The Riverside Elementary School District 96 Board of Education reportedly has reached a tentative agreement to have former Superintendent Jonathan Lamberson pay back some money that he allegedly was overpaid during his tenure at District 96.

The school board hopes to approve the agreement at its March 17 meeting. But before any agreement can be approved, the Illinois Teachers Retirement System (TRS) must also approve the agreement.

“Any agreement with Dr. Lamberson is very contingent on the approval of the Teachers Retirement System, and at this time we are subject to their time frame,” said Mary Rose Mangia, the president of the District 96 school board. “There has not been a final sign off. We have a framework of an agreement with basically two out of the three parties.”

The school board, through its attorneys, has been negotiating with Lamberson for months. District officials contend that Lamberson was paid more than his contract called for while he was the superintendent of District 96. The district had to pay a little more than $77,000 in penalties to the TRS when Lamberson retired in 2013 because, according to TRS calculations, Lamberson received more than the 6-percent maximum raises allowed for pension purposes.
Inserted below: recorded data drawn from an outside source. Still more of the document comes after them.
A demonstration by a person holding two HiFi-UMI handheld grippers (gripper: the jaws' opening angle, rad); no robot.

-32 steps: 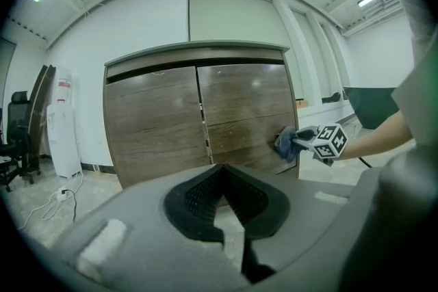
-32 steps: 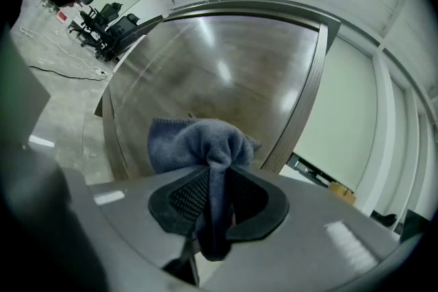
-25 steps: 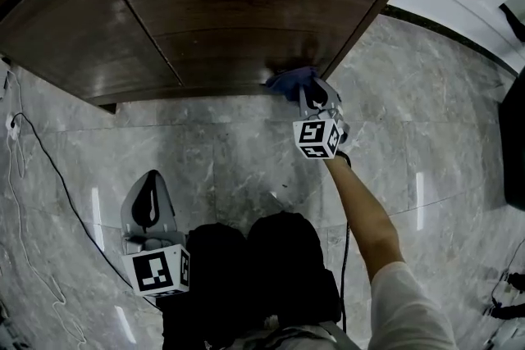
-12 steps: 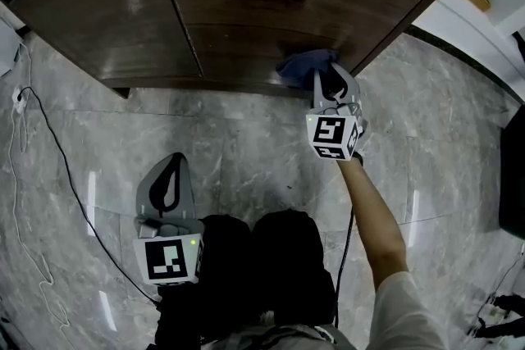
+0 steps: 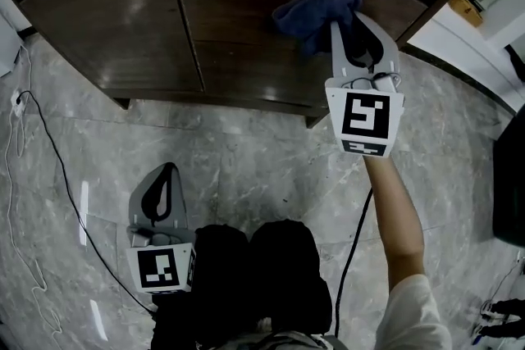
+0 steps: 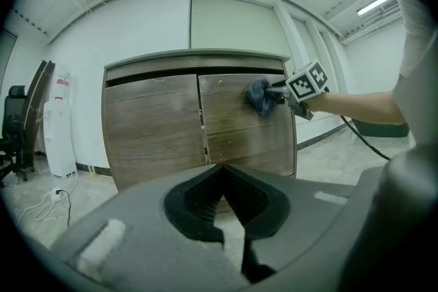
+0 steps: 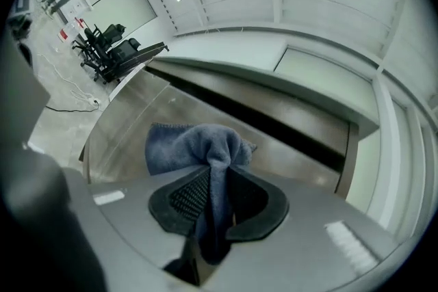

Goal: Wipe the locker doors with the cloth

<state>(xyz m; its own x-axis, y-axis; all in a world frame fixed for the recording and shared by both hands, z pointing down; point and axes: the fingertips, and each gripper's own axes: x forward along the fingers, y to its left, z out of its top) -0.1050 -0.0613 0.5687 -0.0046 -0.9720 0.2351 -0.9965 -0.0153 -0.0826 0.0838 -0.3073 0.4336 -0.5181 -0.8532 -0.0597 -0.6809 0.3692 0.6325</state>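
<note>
A low dark wooden locker with two doors stands against the wall; its right door (image 5: 246, 20) (image 6: 239, 123) has the blue cloth (image 5: 316, 12) (image 7: 195, 147) (image 6: 260, 96) pressed against its upper part. My right gripper (image 5: 353, 29) (image 7: 215, 198) is shut on the cloth, a fold of it pinched between the jaws, at the end of an outstretched bare arm. My left gripper (image 5: 160, 197) (image 6: 226, 205) hangs low over the floor well in front of the left door (image 5: 107, 20), jaws shut with nothing in them.
The floor (image 5: 246, 168) is grey marble tile. A white cable (image 5: 49, 168) trails along it at the left. A dark cable (image 5: 353, 258) runs under the right arm. A white appliance (image 6: 60, 120) and a black chair (image 6: 14, 126) stand left of the locker.
My right gripper has carried the cloth up the right door, from its bottom edge to near its top. The left gripper has stayed low.
</note>
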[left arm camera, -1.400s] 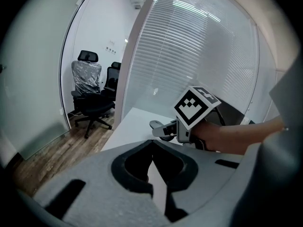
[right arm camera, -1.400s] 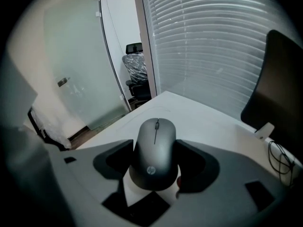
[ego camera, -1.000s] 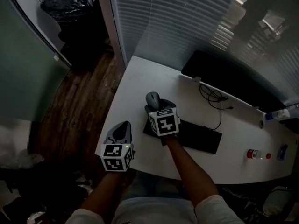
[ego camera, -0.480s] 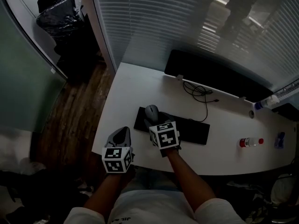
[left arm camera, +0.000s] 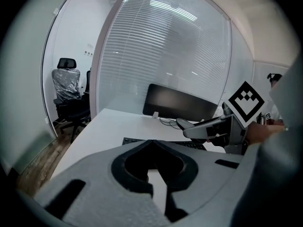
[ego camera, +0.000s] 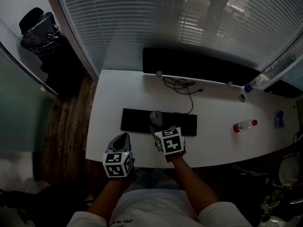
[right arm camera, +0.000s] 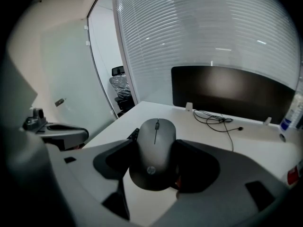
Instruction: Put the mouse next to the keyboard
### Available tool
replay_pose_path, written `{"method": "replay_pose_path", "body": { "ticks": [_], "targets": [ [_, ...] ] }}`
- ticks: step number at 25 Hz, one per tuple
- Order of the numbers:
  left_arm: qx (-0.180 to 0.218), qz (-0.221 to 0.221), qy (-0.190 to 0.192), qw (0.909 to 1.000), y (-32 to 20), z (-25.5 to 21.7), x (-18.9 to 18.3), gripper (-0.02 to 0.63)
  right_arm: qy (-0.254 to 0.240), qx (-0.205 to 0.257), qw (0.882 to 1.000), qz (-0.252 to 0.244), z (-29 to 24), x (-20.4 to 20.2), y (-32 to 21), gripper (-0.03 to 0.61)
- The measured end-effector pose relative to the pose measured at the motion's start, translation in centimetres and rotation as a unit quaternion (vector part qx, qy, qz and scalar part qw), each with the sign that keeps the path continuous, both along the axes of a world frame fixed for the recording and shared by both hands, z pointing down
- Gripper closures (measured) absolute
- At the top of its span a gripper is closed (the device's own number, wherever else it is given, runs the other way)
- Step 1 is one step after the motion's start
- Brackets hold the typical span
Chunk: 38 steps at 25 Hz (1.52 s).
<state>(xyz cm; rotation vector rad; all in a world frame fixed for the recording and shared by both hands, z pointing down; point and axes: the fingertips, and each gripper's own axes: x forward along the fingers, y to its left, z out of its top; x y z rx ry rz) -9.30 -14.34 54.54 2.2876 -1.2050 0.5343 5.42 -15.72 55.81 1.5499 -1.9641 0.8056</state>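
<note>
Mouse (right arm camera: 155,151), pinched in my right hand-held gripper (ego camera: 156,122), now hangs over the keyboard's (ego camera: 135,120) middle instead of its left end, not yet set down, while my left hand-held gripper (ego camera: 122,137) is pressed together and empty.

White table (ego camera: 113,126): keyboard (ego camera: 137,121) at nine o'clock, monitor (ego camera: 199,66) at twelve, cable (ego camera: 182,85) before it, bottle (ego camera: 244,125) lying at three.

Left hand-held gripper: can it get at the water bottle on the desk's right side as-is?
Probably not directly: the water bottle lies far across the desk, and the right hand-held gripper, shut on the mouse, sits between it and the left hand-held gripper.
</note>
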Motion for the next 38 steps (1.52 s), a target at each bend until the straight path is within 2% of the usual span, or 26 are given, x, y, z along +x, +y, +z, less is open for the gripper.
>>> {"method": "replay_pose_path", "body": {
  "ticks": [13,21,29,38],
  "targets": [
    [0.007,0.106,0.004,0.9944,2.4,-0.8,10.2,0.609,0.018,-0.006,0.992,0.121,0.5,12.2,7.5,0.288],
    [0.007,0.145,0.001,0.9895,4.1,-0.1,15.8,0.609,0.027,-0.022,0.985,0.170,2.2,18.5,11.7,0.288],
    [0.004,0.149,-0.004,0.9888,5.0,0.6,18.0,0.609,0.031,-0.045,0.979,0.199,5.0,22.6,14.4,0.288],
    [-0.018,0.156,-0.024,0.9874,6.1,3.1,19.2,0.609,0.036,-0.078,0.972,0.217,10.0,26.9,15.4,0.288]
  ]
}}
Lamberson, who left District 96 in 2013, has spent the past two years working as a superintendent in Cedarburg, Wisconsin. Recently the Cedarburg school district announced Lamberson would be retiring at the end of the 2014-15 school year, when his two-year contract expires, to move to the Minneapolis area to be closer to his daughter and grandchildren.

The investigation into Lamberson’s alleged overpayment has been expensive and time consuming.

According to legal bills obtained by the Landmark through a public records request, the district estimated that it has paid $42,675 in legal bills relating to the Lamberson matter through Jan. 13, 2015.

“So much of it goes into number crunching,” Mangia said.

The district paid $157,681.29 in legal fees for all matters to the law firm of Franczek Radelet in the last six months of 2014.

The legal bills show frequent and sometimes lengthy phone conversations between Mangia, school board Vice President Rachel Marrello and the district’s attorneys over the past year.

For example on April 3, 2014, attorney Shelly Anderson billed $605 for a 2.20 hour “telephone conference with Board of Education president and vice president regarding [redacted].” 

Two days later, Anderson billed $110 for a 24-minute conversation with Mangia. The next day Anderson billed $385 for a 1.4-hour telephone conference with the board president and superintendent. 

And, on April 9, 2014, Anderson billed $742.50 for a 2.70 hour conference with Mangia and Marrello. The very next day there was a 1.80 hour conference between Anderson and Mangia costing the district $495. 

One day later, on April 11, 2014, Anderson billed the district $357.50 for a 1.30 hour conference with Mangia and Marrello. 

According the district’s response to the Landmark’s public records request, not all the time billed for a telephone conference is for time spent on the telephone. Some, or much of time billed for a telephone conference, could have been spent preparing a memorandum concerning the subject discussed on the telephone with board members, the district said.